WHAT IS BEING ASKED
Nothing outside the range below should be printed. Output exactly the lines from the line with "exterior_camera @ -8" to the line with "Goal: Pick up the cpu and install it", both included.

SUPPLIED MATERIAL
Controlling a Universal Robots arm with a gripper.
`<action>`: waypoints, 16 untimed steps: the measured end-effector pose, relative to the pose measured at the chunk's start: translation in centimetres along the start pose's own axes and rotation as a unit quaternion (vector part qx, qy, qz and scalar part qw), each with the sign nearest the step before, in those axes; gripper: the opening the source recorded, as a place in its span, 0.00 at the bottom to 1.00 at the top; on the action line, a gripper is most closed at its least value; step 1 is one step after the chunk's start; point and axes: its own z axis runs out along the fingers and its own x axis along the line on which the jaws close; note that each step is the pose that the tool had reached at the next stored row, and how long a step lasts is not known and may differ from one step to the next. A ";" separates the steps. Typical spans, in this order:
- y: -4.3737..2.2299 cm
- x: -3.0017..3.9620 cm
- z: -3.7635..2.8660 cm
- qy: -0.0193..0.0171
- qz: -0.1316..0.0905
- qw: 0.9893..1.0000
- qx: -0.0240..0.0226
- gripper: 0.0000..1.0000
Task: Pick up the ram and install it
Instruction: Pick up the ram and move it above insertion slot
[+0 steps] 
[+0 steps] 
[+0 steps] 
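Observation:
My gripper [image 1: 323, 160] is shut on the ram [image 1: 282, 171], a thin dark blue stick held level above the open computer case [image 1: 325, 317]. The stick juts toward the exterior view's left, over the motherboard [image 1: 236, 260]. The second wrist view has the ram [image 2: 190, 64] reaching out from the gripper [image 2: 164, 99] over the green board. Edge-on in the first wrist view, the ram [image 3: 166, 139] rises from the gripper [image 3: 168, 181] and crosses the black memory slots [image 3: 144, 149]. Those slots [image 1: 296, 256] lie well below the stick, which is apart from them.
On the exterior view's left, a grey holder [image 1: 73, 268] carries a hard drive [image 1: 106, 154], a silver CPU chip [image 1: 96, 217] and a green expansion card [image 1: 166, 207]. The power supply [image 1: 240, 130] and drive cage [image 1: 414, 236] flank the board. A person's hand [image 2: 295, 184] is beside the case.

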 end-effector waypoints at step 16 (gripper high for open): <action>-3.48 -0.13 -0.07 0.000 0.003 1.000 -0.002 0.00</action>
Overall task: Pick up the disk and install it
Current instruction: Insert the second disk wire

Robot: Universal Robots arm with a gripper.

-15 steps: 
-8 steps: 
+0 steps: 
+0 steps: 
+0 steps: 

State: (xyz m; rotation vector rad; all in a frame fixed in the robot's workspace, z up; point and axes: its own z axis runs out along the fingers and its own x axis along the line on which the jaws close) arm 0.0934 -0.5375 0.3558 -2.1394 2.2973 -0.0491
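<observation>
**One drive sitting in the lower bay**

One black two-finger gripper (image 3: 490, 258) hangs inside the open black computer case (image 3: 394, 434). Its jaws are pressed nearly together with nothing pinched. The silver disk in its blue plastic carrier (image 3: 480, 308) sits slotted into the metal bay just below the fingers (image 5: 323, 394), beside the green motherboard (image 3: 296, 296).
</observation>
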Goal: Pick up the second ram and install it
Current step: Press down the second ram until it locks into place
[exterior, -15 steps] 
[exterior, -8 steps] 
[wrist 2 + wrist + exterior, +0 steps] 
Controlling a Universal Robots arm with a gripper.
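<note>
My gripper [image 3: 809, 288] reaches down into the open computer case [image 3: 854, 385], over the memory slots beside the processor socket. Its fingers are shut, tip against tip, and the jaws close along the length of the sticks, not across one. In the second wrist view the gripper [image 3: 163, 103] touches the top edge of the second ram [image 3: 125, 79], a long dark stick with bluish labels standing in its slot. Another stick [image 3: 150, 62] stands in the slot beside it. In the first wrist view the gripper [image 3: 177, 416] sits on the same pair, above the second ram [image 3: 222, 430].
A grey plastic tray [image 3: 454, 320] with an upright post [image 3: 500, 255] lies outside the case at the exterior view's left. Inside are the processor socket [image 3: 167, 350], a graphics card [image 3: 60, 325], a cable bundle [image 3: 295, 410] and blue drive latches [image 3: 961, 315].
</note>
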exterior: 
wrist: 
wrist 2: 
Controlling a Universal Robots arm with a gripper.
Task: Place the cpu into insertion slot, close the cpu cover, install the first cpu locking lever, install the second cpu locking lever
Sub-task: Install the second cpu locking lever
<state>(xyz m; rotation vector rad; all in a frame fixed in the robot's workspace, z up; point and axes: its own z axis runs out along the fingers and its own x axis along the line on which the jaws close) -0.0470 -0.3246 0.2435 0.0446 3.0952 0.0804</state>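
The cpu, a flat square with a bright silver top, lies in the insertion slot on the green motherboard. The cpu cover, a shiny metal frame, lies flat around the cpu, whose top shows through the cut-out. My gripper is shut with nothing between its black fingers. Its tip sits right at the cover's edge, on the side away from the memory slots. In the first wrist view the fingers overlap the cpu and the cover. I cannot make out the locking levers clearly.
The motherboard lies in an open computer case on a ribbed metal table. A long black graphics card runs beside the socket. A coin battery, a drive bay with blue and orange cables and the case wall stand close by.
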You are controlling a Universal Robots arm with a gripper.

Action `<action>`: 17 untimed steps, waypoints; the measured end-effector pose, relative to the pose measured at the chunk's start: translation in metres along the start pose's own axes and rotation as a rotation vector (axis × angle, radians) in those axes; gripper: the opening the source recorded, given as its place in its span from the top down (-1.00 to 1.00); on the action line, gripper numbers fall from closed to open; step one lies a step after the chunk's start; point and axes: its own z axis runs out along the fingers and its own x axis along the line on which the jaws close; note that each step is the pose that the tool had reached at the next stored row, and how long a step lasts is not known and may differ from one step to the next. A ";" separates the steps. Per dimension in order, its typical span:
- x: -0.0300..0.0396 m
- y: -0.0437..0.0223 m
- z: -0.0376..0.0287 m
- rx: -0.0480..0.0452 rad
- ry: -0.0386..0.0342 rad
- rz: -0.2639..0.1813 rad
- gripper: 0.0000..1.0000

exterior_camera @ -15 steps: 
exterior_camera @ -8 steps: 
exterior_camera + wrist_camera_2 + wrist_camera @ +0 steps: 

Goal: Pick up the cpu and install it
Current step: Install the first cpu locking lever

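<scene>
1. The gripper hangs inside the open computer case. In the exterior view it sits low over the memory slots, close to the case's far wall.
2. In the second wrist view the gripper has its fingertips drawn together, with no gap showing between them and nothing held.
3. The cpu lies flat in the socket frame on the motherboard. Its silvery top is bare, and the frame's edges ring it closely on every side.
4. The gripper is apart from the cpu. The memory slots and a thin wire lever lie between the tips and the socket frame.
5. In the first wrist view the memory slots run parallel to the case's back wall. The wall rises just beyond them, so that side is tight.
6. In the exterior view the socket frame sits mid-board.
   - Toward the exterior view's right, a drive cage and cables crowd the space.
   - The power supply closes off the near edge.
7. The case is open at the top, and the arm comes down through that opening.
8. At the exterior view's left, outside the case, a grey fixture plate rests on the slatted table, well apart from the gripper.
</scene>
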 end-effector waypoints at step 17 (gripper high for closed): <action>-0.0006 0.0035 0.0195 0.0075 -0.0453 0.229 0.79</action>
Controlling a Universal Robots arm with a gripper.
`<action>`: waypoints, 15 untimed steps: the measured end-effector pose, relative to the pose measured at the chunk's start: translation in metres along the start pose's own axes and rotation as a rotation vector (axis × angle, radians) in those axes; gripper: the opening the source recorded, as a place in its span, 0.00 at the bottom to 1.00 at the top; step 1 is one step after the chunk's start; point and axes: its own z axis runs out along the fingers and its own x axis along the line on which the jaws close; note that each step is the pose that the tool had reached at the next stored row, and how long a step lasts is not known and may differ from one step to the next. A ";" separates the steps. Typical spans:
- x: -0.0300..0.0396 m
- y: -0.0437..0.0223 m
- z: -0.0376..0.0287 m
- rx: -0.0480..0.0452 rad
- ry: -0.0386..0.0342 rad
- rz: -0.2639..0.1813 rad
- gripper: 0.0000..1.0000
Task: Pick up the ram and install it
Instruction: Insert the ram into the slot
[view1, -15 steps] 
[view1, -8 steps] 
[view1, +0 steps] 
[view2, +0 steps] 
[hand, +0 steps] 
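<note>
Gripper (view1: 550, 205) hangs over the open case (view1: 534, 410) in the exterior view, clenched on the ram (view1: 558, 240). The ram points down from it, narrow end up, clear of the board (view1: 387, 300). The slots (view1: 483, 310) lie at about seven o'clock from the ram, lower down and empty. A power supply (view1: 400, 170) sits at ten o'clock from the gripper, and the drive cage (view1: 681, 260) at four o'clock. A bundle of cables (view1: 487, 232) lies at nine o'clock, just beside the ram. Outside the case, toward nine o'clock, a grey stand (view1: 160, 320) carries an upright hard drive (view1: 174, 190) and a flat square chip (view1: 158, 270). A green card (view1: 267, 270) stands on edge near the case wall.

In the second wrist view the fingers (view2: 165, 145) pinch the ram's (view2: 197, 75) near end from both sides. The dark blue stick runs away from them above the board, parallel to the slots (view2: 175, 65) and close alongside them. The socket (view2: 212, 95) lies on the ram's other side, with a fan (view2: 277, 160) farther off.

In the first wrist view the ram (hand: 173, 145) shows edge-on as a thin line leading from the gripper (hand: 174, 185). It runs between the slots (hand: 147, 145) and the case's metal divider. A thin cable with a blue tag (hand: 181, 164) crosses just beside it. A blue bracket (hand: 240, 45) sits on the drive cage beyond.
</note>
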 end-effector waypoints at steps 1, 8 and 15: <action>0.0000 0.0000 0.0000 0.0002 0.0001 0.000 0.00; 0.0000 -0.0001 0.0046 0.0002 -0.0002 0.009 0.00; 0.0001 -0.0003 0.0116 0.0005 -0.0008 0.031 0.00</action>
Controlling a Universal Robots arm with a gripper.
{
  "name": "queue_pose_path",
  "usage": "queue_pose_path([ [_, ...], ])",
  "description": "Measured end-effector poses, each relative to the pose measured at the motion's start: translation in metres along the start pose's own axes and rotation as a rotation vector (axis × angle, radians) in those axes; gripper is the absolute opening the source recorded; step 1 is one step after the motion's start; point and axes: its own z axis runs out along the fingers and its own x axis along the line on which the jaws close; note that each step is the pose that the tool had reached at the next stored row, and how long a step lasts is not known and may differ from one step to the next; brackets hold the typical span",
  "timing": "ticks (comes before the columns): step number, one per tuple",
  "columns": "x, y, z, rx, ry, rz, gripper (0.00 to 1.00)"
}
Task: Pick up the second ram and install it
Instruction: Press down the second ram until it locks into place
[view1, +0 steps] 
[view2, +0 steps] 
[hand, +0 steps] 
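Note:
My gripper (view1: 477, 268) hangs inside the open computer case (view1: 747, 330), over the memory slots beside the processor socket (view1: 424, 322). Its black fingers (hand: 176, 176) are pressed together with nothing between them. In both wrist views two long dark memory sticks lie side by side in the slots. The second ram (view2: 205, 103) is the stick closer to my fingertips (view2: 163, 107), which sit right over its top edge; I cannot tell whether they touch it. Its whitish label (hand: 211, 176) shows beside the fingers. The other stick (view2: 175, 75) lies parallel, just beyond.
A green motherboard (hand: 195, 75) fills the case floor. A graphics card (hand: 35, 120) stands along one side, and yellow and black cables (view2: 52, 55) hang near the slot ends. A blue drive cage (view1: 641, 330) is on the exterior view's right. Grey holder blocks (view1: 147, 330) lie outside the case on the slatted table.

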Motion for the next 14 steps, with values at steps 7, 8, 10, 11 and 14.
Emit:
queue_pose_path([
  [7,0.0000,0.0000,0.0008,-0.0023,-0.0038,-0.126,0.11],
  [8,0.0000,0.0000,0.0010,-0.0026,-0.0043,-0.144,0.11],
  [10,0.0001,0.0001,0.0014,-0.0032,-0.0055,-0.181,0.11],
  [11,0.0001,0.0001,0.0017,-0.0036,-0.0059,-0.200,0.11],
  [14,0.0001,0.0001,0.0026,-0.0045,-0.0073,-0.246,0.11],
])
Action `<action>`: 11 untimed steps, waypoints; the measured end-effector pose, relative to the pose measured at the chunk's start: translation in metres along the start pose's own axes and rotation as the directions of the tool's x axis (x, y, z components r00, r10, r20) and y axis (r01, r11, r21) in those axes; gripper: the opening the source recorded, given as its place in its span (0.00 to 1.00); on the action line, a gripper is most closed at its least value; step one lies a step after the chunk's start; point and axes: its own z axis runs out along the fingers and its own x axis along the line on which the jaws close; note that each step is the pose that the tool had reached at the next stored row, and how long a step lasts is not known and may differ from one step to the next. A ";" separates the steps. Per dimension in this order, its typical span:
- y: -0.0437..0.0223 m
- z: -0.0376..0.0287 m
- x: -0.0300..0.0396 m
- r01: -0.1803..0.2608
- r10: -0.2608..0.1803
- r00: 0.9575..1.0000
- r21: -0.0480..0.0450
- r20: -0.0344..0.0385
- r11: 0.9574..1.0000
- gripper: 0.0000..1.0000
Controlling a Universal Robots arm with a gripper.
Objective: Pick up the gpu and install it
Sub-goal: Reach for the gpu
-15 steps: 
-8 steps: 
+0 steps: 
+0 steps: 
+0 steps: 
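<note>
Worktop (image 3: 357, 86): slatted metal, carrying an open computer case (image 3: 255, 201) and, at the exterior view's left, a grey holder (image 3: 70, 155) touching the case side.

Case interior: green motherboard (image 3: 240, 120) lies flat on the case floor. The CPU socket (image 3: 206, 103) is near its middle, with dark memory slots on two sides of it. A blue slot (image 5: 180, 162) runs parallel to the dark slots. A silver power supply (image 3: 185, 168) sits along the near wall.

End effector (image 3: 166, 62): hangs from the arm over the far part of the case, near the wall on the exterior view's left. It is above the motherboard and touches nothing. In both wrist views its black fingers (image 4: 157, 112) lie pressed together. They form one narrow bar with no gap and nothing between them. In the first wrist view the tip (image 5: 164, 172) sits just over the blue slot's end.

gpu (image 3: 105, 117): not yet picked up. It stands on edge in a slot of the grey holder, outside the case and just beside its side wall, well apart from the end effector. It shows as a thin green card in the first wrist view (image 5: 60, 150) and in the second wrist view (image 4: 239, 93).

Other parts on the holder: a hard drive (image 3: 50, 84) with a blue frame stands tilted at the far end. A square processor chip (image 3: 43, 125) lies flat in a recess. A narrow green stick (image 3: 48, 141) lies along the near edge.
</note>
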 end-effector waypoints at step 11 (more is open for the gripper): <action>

OUTPUT BELOW
exterior_camera @ -8 steps: 
exterior_camera + wrist_camera_2 + wrist_camera @ +0 steps: 

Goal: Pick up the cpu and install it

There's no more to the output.